• [Exercise requirements]: The answer must consist of each line below that contains the string "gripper".

• [Data shown]:
•••

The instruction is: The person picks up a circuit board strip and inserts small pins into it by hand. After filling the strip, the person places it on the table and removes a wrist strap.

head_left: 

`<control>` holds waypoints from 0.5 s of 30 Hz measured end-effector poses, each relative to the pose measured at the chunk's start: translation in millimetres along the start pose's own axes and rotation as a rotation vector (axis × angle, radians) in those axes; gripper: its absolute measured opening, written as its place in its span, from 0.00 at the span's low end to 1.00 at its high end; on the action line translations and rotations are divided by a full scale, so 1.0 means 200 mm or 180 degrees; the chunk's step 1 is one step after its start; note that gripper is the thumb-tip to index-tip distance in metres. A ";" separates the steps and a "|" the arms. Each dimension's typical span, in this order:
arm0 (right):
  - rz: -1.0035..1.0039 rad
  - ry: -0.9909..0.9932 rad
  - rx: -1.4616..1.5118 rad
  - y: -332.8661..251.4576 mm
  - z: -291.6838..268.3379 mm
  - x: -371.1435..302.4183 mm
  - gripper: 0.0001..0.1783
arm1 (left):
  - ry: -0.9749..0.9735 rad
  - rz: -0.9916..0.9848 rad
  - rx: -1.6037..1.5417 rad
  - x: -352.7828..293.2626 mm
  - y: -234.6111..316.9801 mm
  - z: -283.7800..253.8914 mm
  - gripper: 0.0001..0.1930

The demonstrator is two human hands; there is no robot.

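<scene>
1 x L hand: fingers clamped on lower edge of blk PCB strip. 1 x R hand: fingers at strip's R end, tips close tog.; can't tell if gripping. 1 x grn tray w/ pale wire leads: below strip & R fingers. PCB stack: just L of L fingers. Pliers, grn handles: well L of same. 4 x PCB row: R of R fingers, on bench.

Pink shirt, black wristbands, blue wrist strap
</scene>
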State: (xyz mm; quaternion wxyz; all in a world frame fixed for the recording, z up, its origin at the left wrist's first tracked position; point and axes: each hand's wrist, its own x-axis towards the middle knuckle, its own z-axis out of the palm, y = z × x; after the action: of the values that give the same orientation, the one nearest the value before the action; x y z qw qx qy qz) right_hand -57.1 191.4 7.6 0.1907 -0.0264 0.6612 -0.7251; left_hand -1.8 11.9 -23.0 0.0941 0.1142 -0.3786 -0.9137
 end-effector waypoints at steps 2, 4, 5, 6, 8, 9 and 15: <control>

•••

• [Completed exercise]:
`<control>` holds waypoints from 0.5 s of 30 Hz measured end-effector poses, each relative to the pose measured at the chunk's start: translation in millimetres along the start pose's own axes and rotation as a rotation vector (axis × angle, radians) in those axes; gripper: its absolute measured opening, written as its place in its span, from 0.00 at the span's low end to 1.00 at its high end; on the action line translations and rotations are divided by a full scale, so 1.0 means 200 mm or 180 degrees; the chunk's step 1 is one step after its start; note that gripper is the thumb-tip to index-tip distance in metres. A ";" separates the steps and a "|" the arms. Each dimension's typical span, in this order:
  - gripper: 0.0001..0.1783
  - gripper: 0.0001..0.1930

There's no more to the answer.